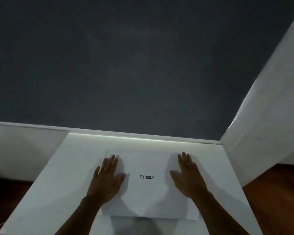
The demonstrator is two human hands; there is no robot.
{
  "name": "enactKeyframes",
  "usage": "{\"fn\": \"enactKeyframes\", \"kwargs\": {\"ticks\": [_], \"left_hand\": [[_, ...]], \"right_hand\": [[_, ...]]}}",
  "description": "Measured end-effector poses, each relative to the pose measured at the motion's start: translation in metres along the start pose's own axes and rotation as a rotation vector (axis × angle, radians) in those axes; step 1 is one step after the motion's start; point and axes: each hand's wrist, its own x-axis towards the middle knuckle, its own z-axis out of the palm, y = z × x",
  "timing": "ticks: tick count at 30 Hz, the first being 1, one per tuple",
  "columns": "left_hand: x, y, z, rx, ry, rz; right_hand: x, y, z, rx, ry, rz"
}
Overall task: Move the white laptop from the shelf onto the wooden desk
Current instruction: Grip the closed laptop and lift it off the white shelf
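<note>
- A dark grey wall (126, 65), matte and flat, fills the upper part of the view, with a pale strip of light along its foot.
- A white panel (268, 99) stands upright at the right and meets the wall in a corner, closing off that side.
- The white shelf (49, 184) is a smooth, flat slab that runs back to the wall; bare room lies left of the laptop and a narrower band to its right.
- Reddish-brown wooden surfaces (277, 197) show below the shelf on the right and, darker, on the left.
- The white laptop (149, 192) lies closed and flat on the shelf, a rounded rectangle whose near edge sits back from the shelf's front (its logo reads upside down from here).
- The left hand (107, 178) rests palm down on the lid's left part, fingers straight and close together, thumb spread toward the logo, clamped on nothing.
- The right hand (187, 177) mirrors it on the right part, flat, fingers pointing at the wall, thumb spread inward, gripping nothing.
</note>
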Motion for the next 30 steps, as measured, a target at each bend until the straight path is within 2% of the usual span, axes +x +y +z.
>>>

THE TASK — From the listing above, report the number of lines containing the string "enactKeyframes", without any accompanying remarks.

WORKED SOLUTION — 2